Когда мы повернули к их дому, я решился сказать ей, что она, кажется, чем-то очень расстроена.
– Нет, чем же расстроена? У меня просто голова болит невыносимо, ответила она, и с тем мы с нею и простились у их подъезда.
"А что это Софья Карловна все так совещательно обращается к почтенному Роману Прокофьичу?
– раздумывал я, оставшись сам с собою.
– Пленил он ее просто своей милой короткостью, или она задумала женихом его считать для Мани?"
"Не быть этому и не бывать, моя божья старушка.
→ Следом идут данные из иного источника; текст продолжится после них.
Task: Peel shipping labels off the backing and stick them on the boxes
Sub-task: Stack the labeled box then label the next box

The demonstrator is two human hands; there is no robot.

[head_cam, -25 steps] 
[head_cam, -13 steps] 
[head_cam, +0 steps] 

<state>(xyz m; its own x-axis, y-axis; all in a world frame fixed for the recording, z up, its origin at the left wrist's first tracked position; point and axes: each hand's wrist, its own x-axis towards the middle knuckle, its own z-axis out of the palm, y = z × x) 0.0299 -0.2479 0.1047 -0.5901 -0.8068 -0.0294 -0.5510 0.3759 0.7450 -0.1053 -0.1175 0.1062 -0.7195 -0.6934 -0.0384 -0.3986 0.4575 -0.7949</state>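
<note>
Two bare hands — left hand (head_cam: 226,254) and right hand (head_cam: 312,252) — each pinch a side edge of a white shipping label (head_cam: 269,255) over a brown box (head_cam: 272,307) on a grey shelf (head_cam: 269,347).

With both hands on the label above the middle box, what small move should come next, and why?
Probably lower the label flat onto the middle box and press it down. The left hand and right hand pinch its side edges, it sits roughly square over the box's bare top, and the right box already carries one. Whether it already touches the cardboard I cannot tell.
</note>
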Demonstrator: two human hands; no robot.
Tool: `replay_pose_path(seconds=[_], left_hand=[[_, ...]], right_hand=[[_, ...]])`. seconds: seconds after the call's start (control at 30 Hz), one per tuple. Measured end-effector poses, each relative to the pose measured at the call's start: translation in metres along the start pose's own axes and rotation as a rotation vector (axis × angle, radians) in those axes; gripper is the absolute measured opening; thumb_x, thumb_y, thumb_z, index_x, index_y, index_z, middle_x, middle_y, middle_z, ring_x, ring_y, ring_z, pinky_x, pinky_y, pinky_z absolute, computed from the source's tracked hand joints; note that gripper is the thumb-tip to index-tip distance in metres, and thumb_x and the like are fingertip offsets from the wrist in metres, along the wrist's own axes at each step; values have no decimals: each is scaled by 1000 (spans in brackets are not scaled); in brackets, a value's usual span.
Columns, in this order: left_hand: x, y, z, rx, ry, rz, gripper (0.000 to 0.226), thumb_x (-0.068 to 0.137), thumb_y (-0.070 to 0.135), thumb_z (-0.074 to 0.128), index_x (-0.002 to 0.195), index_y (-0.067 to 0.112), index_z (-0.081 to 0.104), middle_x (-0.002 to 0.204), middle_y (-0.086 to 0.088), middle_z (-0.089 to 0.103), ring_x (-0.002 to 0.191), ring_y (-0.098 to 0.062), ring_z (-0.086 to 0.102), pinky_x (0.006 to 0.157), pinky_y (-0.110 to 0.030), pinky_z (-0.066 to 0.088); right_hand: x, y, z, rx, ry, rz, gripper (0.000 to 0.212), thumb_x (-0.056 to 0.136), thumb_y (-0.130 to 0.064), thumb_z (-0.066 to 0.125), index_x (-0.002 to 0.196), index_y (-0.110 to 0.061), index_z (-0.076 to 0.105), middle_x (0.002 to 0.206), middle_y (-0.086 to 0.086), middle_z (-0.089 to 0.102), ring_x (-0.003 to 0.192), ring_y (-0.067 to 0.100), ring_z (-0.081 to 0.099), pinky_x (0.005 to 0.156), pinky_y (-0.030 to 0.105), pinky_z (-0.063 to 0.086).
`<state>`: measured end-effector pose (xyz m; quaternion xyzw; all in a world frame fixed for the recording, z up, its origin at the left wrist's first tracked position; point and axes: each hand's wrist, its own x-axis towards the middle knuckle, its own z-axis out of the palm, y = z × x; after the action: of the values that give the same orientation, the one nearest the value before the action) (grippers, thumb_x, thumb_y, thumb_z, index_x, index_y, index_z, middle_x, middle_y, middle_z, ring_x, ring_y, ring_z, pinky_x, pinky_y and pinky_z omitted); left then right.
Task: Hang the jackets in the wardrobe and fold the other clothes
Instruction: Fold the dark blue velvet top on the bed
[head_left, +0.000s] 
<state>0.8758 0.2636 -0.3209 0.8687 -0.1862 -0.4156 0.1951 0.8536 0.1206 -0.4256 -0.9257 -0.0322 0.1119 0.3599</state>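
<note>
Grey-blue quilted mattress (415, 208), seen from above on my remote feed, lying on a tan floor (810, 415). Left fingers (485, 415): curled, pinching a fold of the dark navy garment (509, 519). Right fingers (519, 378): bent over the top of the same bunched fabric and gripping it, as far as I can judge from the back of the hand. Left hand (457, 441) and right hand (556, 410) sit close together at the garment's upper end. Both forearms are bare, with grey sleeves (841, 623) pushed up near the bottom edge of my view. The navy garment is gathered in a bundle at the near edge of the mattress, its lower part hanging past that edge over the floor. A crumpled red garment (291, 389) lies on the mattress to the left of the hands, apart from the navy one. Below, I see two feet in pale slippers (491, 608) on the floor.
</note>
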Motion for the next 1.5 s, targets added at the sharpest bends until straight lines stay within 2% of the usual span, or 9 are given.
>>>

Не нужна ему Анна Денман, с руки ему больше Фрина Мегарянка", - решил я себе, и не один я так решил себе это.
Вскоре после того, так во второй половине марта, Ида Ивановна зашла ко мне, посидела, повертелась на каком-то общем разговоре и вдруг спросила:
– Вы, кажется, немножко разладили с Истоминым?
– Не разладил, - отвечал я, - а так, что-то вроде черной кошки между нами пробежало.
– Я это заметила, - отвечала Ида и через минуту добавила: - Если вы нас любите, поговорите-ка вы с ним хорошенько... ,
Удивительные глаза Иды Ивановны диктовали, о чем я должен поговорить.
– Хорошо, Ида Ивановна, я поговорю.
– Вы помните, как мы с вами ели недавно орехи?
– Помню-с.
– Я думаю, ни один человек в своей жизни не съел за один раз столько этой гадости, сколько я их тогда перегрызла. Это, понимаете, отчего так елось?.. Это я себя кусала, потому что во мне вот что происходило.
Ида, сердито наморщив лоб, повернула рукою возле своего сердца.
– У меня ужасный слух, особенно когда я слышу то, чего не хотела бы слышать. Она вздохнула.
– Я обо всем поговорю, - сказал я.
Девушка пожала мне руку, сказала: "Пожалуйста, поговорите" и ушла.
На другой день я зашел утром к Истомину. Он был очень приветлив и держал себя так, как будто между нами перед этим не было никакого дутья друг на друга.
– Вы не знаете, - начал он весело, - какие на меня нынче посыпались напасти? Я ведь вчера совсем чуть не рассорился с Шульцем.